DATA TO USE -
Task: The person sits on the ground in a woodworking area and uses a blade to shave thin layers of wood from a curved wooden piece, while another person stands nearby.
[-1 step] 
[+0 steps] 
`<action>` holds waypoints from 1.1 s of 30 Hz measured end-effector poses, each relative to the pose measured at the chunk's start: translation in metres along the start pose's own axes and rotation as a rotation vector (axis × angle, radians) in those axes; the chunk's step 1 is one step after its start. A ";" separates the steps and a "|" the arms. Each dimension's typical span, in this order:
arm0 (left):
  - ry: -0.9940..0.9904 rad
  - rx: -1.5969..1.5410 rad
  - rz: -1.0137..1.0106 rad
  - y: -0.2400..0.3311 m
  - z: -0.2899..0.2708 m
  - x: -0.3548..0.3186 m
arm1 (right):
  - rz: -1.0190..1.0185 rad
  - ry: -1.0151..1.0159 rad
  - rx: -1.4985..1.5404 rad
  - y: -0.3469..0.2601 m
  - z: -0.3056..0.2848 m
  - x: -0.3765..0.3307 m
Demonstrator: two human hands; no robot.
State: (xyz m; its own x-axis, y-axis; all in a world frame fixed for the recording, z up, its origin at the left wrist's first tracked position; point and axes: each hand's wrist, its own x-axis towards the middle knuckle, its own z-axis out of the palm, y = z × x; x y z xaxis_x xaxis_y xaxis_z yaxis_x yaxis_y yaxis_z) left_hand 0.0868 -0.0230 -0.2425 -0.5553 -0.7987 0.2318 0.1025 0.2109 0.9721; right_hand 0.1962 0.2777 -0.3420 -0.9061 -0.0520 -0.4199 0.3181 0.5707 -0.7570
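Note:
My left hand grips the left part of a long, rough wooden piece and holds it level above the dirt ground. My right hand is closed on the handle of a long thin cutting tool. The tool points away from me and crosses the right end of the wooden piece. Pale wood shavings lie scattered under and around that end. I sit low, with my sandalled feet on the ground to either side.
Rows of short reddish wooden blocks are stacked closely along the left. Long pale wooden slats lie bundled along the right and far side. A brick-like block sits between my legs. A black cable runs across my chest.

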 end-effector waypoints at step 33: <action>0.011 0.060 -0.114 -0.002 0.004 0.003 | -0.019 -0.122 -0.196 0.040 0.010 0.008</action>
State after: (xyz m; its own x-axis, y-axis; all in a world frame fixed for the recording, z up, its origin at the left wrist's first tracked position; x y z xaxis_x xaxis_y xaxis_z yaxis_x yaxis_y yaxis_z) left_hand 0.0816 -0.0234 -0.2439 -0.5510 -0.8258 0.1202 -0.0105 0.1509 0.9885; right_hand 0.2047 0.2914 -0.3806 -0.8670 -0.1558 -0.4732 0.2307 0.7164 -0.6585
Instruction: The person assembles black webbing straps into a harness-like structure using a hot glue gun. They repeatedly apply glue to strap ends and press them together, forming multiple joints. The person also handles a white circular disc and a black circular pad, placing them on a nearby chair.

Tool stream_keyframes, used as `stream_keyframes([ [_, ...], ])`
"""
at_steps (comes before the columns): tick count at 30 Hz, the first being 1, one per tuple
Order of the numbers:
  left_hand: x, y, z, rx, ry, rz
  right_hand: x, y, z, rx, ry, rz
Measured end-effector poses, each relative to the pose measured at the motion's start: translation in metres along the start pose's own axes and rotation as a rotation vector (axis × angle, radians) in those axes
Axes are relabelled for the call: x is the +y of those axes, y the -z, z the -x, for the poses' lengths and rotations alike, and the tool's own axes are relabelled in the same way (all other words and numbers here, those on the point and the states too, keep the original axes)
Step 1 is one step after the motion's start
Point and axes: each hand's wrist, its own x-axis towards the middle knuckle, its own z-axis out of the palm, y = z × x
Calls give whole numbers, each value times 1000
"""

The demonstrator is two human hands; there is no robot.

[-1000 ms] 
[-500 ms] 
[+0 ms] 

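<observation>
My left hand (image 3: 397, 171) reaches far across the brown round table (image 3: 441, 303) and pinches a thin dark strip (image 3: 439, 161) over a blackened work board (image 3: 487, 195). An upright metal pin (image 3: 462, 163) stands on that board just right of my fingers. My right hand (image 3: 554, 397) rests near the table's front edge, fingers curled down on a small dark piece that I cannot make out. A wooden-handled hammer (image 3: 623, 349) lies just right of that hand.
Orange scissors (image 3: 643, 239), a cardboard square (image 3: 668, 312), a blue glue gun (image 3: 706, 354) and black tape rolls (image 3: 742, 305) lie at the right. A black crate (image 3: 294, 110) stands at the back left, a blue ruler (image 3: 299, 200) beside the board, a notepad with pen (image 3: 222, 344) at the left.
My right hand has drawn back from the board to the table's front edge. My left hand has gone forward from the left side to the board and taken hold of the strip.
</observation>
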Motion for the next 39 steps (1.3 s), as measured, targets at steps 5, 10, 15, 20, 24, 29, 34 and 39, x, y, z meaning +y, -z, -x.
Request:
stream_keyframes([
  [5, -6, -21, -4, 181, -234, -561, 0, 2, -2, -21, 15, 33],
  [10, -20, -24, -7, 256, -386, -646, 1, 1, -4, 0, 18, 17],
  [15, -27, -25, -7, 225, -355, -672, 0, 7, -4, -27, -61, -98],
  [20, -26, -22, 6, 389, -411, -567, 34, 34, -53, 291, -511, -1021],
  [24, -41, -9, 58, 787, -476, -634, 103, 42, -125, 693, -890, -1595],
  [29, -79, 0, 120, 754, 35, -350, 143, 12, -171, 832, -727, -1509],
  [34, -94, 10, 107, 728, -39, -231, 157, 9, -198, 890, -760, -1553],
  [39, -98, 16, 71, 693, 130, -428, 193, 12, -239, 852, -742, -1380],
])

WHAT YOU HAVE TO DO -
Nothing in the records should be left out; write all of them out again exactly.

TASK RESPONSE -
Task: The person sits on the ground in a woodworking area and uses a blade to shave thin layers of wood from a curved wooden piece, while another person stands nearby.
[-1 step] 
[+0 steps] 
`<action>` holds waypoints from 1.1 s of 30 Hz measured end-effector poses, each relative to the pose measured at the chunk's start: translation in metres along the start pose's own axes and rotation as a rotation vector (axis × angle, radians) in those axes; the chunk's step 1 is one step after its start. A ";" separates the steps and a "|" the arms. Each dimension's typical span, in this order:
arm0 (left):
  - ry: -0.9940..0.9904 rad
  - rx: -1.5969..1.5410 rad
  - rz: -1.0137..1.0106 rad
  - y: -0.2400..0.3311 m
  - z: -0.2899..0.2708 m
  - x: -0.3548..0.3186 m
arm1 (right):
  - rz: -1.0190..1.0185 rad
  - ry: -1.0151..1.0159 rad
  - rx: -1.4985..1.5404 rad
  - y: -0.3469..0.2601 m
  - z: -0.3056..0.2848 m
  - x: -0.3765..0.3307 m
Demonstrator: two human hands; no robot.
State: (xyz m; its own x-axis, y-axis; all in a world frame fixed for the recording, z up, its origin at the left wrist's first tracked position; point and axes: each hand's wrist, its own x-axis towards the middle knuckle, its own z-axis out of the palm, y = z × x; x y z xaxis_x xaxis_y xaxis_z yaxis_x yaxis_y yaxis_z) left_hand 0.0868 -0.0230 -0.2425 -0.5553 -0.7987 0.2318 0.1025 0.2109 0.9721; right_hand 0.1962 0.2777 -0.3420 -0.9061 -0.0520 -0.4199 0.3181 0.5707 -0.7570
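Note:
My left hand grips the left part of a long, rough wooden piece and holds it level above the dirt ground. My right hand is closed on the handle of a long thin cutting tool. The tool points away from me and crosses the right end of the wooden piece. Pale wood shavings lie scattered under and around that end. I sit low, with my sandalled feet on the ground to either side.
Rows of short reddish wooden blocks are stacked closely along the left. Long pale wooden slats lie bundled along the right and far side. A brick-like block sits between my legs. A black cable runs across my chest.
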
 end-effector waypoints at step 33: <action>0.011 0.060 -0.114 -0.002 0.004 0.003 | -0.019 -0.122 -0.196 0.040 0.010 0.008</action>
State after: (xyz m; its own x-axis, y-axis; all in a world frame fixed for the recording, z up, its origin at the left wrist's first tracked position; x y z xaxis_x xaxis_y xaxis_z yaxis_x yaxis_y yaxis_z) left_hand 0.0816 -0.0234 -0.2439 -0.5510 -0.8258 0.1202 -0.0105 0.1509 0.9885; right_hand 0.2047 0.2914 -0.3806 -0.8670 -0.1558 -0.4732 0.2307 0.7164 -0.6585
Instruction: The person assembles black webbing straps into a harness-like structure using a hot glue gun. They repeatedly apply glue to strap ends and press them together, forming multiple joints. The person also handles a white circular disc and a black circular pad, placing them on a nearby chair.

Tool stream_keyframes, used as `stream_keyframes([ [_, ...], ])`
"""
at_steps (comes before the columns): tick count at 30 Hz, the first being 1, one per tuple
Order of the numbers:
  left_hand: x, y, z, rx, ry, rz
  right_hand: x, y, z, rx, ry, rz
Measured end-effector poses, each relative to the pose measured at the motion's start: translation in metres along the start pose's own axes and rotation as a rotation vector (axis × angle, radians) in those axes
Axes are relabelled for the call: x is the +y of those axes, y the -z, z the -x, for the poses' lengths and rotations alike, and the tool's own axes are relabelled in the same way (all other words and numbers here, those on the point and the states too, keep the original axes)
Step 1 is one step after the motion's start
Point and axes: each hand's wrist, its own x-axis towards the middle knuckle, its own z-axis out of the palm, y = z × x
Calls give whole numbers, each value times 1000
"""

The demonstrator is two human hands; there is no robot.

[-1000 ms] 
[-500 ms] 
[+0 ms] 

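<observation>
My left hand (image 3: 397, 171) reaches far across the brown round table (image 3: 441, 303) and pinches a thin dark strip (image 3: 439, 161) over a blackened work board (image 3: 487, 195). An upright metal pin (image 3: 462, 163) stands on that board just right of my fingers. My right hand (image 3: 554, 397) rests near the table's front edge, fingers curled down on a small dark piece that I cannot make out. A wooden-handled hammer (image 3: 623, 349) lies just right of that hand.
Orange scissors (image 3: 643, 239), a cardboard square (image 3: 668, 312), a blue glue gun (image 3: 706, 354) and black tape rolls (image 3: 742, 305) lie at the right. A black crate (image 3: 294, 110) stands at the back left, a blue ruler (image 3: 299, 200) beside the board, a notepad with pen (image 3: 222, 344) at the left.
My right hand has drawn back from the board to the table's front edge. My left hand has gone forward from the left side to the board and taken hold of the strip.
</observation>
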Motion for the next 39 steps (1.3 s), as measured, targets at steps 5, 10, 15, 20, 24, 29, 34 and 39, x, y, z meaning +y, -z, -x.
Request:
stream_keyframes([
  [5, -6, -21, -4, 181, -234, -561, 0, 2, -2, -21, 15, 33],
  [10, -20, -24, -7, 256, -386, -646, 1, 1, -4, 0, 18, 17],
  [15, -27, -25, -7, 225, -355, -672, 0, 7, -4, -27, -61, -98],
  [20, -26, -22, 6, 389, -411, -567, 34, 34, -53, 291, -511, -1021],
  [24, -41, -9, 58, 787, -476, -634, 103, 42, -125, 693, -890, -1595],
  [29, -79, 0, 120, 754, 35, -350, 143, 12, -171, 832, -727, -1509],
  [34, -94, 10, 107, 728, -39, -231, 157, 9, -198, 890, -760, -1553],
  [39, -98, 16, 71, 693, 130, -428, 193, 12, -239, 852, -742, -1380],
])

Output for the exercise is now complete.